In that case, I will continue to like you, but it will not be the kind of love that you have to love. Hey, author, you've said this sentence many times~~
What the future holds, who can say? What I can do is to change myself a little bit and move in this direction for the better.
Well, in the evening, lie on your side and watch the strange light in the sky. The sky is vast and pure, as beautiful as an oil painting.
Act IV - Epilogue: There is always a meeting in thousands of rivers and mountains
Finally waited for her to hear back, well, twenty-four hours later (doubtful).
"Poof"?
What does that mean? Laughing, or a smile that feels more pleasant?
But it's nice to see you so energetic.
Speaking of "poof", I just saw a song "Linjiang Immortal", and that is the feeling of "poof".
The full poem is as follows:
This is a person from the back mountain, and he occasionally sits in the front hall. Drunken dance through the pavilion half a book, sitting in the well said that the sky is wide.

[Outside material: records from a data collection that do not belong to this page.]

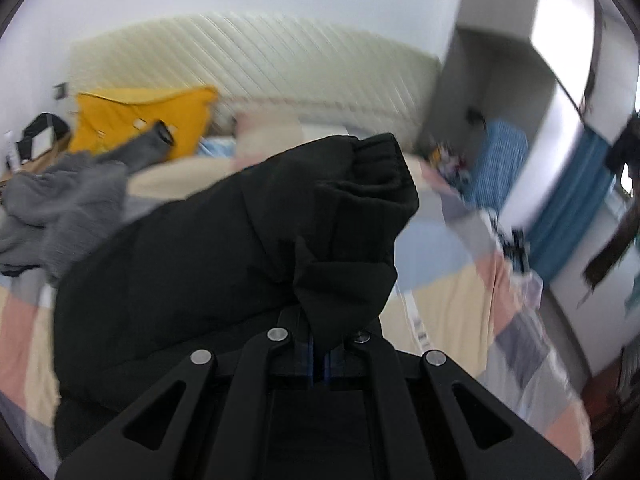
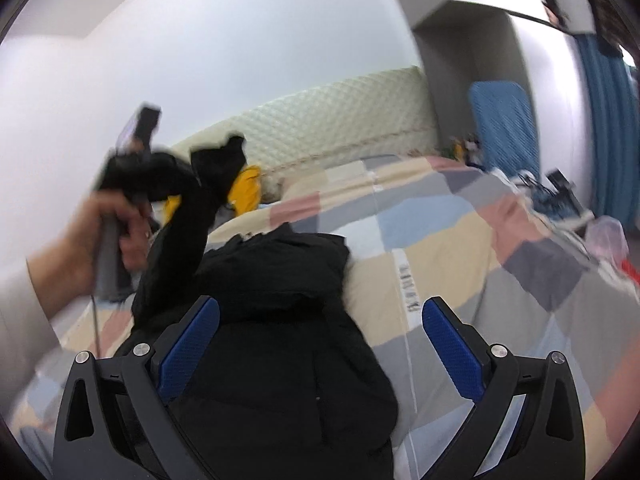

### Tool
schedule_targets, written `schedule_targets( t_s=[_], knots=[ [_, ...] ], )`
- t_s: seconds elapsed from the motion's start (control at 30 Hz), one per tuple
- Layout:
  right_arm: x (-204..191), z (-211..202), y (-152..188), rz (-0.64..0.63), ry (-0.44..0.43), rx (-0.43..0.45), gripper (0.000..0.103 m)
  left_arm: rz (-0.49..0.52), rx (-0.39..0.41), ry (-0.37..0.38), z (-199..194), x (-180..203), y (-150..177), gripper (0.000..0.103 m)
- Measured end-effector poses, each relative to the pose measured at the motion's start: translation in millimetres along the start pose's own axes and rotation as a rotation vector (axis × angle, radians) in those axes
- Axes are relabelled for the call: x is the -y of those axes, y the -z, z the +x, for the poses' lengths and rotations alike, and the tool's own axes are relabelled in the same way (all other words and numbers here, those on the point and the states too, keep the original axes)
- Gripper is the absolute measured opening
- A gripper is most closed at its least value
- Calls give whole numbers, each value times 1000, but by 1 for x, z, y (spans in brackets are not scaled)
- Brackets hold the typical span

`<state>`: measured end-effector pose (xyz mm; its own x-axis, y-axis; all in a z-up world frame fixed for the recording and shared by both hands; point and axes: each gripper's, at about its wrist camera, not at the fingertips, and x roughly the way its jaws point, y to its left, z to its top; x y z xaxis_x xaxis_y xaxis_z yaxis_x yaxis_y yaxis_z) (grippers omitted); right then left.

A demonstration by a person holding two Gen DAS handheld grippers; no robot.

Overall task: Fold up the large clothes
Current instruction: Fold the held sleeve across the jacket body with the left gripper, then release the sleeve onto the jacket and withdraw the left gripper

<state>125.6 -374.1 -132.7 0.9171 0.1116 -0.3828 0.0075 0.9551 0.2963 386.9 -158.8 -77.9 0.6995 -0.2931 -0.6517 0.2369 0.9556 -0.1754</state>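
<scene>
both wrist views close, angled down, sharing black jacket [image 1: 224, 240], bed [image 2: 440, 208]

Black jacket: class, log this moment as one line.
left gripper: shut on black jacket sleeve, lifted | right gripper: open over jacket | surface: patchwork quilt

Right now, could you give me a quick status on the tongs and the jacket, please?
Left tongs shut on black jacket sleeve, lifted. Right tongs open over jacket body on bed. Nothing blocking.

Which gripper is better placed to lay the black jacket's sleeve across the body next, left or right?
Left. The left gripper is shut on the sleeve of the black jacket and holds it lifted. The right gripper is open over the jacket body, gripping nothing, free to steady it.
</scene>
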Motion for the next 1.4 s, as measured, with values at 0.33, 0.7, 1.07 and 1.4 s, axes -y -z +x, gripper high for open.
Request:
schedule_targets(
  t_s=[0.33,0.7,1.07,1.4],
  knots=[
    [14,25,7,27,18,-42,102,108,-95,-99,110,38,70,3],
    [17,41,16,30,43,-68,102,192,-194,-71,138,32,82,6],
    [9,30,12,-8,96,-4,102,186,-96,100,61,43,91,96],
    [-14,24,5,-100,111,24,102,90,101,41,-42,-28,66,96]
  ],
)
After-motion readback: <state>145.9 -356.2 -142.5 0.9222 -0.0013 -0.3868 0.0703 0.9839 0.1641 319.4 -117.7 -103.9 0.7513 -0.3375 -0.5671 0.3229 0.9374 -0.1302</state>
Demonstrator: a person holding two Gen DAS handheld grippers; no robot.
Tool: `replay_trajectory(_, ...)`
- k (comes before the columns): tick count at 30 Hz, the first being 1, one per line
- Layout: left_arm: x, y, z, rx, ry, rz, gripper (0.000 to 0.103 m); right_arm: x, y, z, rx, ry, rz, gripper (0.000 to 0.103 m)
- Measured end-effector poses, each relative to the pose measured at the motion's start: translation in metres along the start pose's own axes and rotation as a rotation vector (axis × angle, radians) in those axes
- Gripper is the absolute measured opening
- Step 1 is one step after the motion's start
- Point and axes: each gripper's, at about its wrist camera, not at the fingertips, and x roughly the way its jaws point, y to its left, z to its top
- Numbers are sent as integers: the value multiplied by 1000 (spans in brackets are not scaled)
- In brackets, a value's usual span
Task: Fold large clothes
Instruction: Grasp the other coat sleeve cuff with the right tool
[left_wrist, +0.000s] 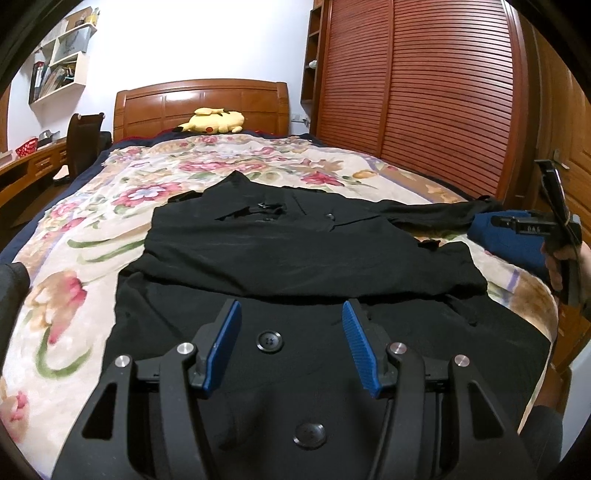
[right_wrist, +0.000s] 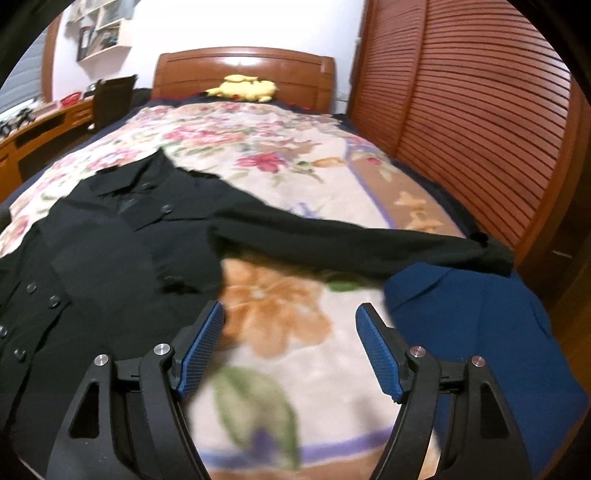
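A black buttoned coat (left_wrist: 295, 251) lies flat on the floral blanket, one side folded in across its middle. My left gripper (left_wrist: 291, 306) hovers open over the coat's lower front, with a button showing between its blue pads and nothing gripped. In the right wrist view the coat (right_wrist: 110, 240) lies to the left, its sleeve (right_wrist: 351, 236) stretched out to the right. My right gripper (right_wrist: 291, 306) is open over bare blanket, between the coat and a blue garment (right_wrist: 480, 332). A hand holds that gripper (left_wrist: 554, 229) at the left wrist view's right edge.
The bed's floral blanket (left_wrist: 92, 229) spreads around the coat. A yellow plush toy (left_wrist: 216, 122) lies by the wooden headboard (left_wrist: 199, 99). Slatted wardrobe doors (left_wrist: 424, 92) stand close on the right. A desk and chair (left_wrist: 83, 144) stand on the left.
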Motion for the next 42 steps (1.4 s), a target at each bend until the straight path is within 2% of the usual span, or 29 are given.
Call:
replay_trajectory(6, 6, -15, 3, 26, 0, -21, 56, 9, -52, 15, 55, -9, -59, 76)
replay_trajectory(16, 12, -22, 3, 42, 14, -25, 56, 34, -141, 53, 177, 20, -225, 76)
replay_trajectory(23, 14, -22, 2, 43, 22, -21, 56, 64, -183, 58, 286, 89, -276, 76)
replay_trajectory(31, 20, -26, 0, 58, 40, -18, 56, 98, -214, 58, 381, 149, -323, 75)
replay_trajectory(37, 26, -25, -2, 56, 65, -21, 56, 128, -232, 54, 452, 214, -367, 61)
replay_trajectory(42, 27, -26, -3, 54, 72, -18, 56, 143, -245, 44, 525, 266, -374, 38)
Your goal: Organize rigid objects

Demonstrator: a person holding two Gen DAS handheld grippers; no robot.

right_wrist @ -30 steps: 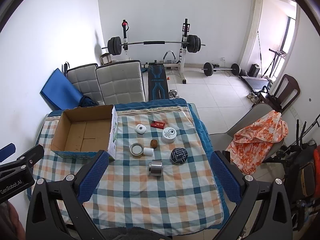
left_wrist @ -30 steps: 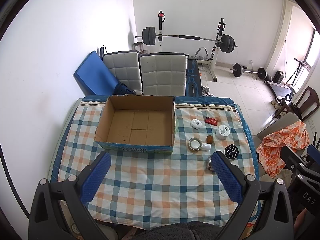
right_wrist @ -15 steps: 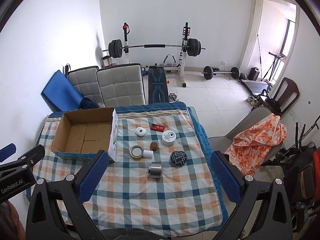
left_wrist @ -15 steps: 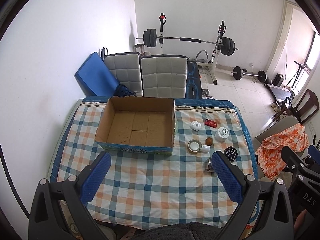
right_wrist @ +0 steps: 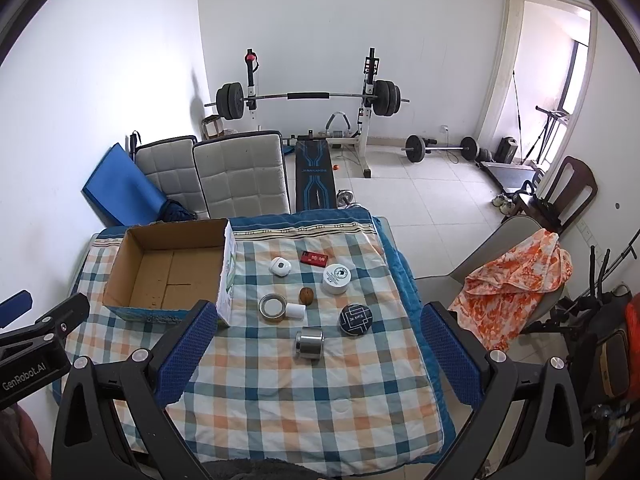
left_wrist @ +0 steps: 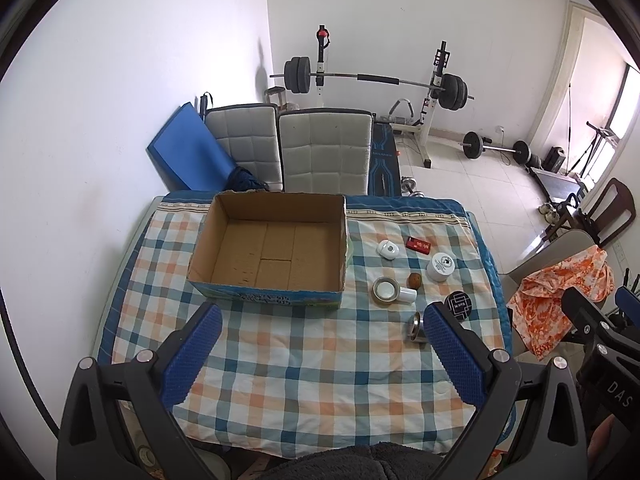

Dazhi drama fame, sea bucket blessings and misfortunes. When it comes to shyness in the bag, he angrily points to the mistake.
The last sentence is really a divine twist. When I read this, I couldn't help but smile, Mr. Ding is also a very interesting and loving person.
Well, this poem is called "Self-Deprecation", and it suits me perfectly.
I wanted to tell her in person that I liked her, but since we haven't seen each other recently and haven't had a chance to meet each other, forget it.
Well, it's sad to be upset, but it's just sad, just get used to it.
Not self-evident,
I don't see what I see,
If you don't kill yourself, you have merit.
Not self-conscious.
The husband is indisputable, so the world can not fight with it.
- Kouhu, I think the miscellaneous family can be rescued again.
- Huh? Guest, you're very handsome!
I look more than ten years old, I hate it........... Well, the light ones are not bad.